В тот же вечер собрала старшую по подъезду, Лиду Павловну с первого этажа, и Наташу из сорок первой — ту самую, которой Света тоже «брала на время» кастрюлю и не возвращала три месяца. Спокойно, без истерик, при них забрала свои вещи, при них сказала, что Света ходила по квартирам не только за солью. И при них же положила на стол платок, чашку, книгу, сахарницу — не как трофеи, а как доказательство того, что улыбка на лестнице иногда стоит дороже замка.
Света сначала кричала.
Потом плакала.
Потом говорила, что я «раздула из ничего». Потом что «у всех бывают трудные периоды». Потом, что «сама не помню, чего кому давала». Но подъезд — это такой организм, где ложь быстро теряет юбку и остаётся в трусах. Наташа сразу вспомнила пропавший серебряный напёрсток от бабушки. Лида Павловна — старую икону, которую искала после визита Светы. Ещё кто-то — фарфоровую вазочку. И вдруг оказалось, что у нас тут не соседка с тяжёлой судьбой, а целая мелкая, липкая система: попросить сахар, зайти на кухню, глянуть в коридор, запомнить, где что лежит, а потом унести то, что пропажей не сразу станет.

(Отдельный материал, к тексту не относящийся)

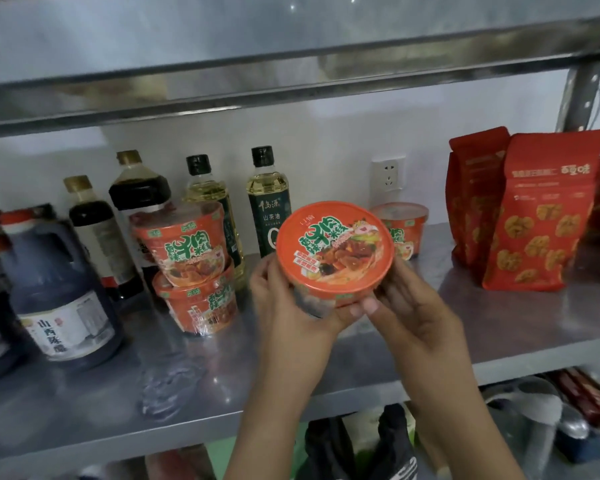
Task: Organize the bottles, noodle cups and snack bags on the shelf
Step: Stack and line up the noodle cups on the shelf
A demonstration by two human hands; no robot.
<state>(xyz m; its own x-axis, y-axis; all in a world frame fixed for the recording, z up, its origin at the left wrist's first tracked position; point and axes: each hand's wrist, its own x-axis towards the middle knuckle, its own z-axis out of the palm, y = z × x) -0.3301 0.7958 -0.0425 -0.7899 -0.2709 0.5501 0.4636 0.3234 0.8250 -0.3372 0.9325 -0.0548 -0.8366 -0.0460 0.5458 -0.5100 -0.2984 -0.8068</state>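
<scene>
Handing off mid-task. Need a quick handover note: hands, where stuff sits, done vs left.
Left hand and right hand: both grip the held cup, lid tilted toward the camera, above the shelf.
Bottles: grouped at back left. Stack of two cups stands in front of them. Lone cup at the back by the socket. Snack bags upright at right.
Done: bottles and bags grouped, two cups stacked.
Left: set the held cup down, probably by the stack; likely move the lone cup over too.
</scene>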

Через две недели Света съехала.
Говорили, будто к сестре. Потом — что в другой район. Потом — что к сыну, которого она сама же называла идиотом. Меня это уже не интересовало.
После её отъезда я очень долго закрывала дверь на верхний замок. Даже днём. Даже когда мусор выносила на минуту. Не потому, что боялась именно её. А потому, что вдруг остро поняла: доверие — это тоже вещь. И если его вынесли, дом ещё долго звенит пустотой.
Мамины вещи я перебирала потом осторожнее.
Каждую ложку, каждый платок, каждую открытку.
Брошь снова положила в шкатулку. Но уже не просто так, а в маленький тканевый мешочек. Как будто защищала не металл, а тот щелчок в прихожей, который помнила с детства.
Однажды вечером я открыла шкаф, достала мамину книгу и села читать с того самого места, где была её карандашная полоска. И вдруг поймала себя на том, что впервые за много месяцев не думаю: «Вот бы она была здесь». Я подумала другое: «Вот бы она увидела, как я всё-таки не дала растащить её дом по кусочкам».
И, наверное, это было самым тёплым ощущением за долгое время.
Потому что соседка может просить соль. Может улыбаться. Может жаловаться на жизнь так убедительно, что у тебя самой защемит в груди.
Но в тот момент, когда я увидела у неё свою вещь, стало ясно главное: некоторые люди приходят не потому, что им нужна соль.
Им нужен твой дом.
Твой порядок.
Твоя память.
Твоя слабость.
И если однажды ты это замечаешь, дверь уже никогда не открываешь так же легко, как раньше.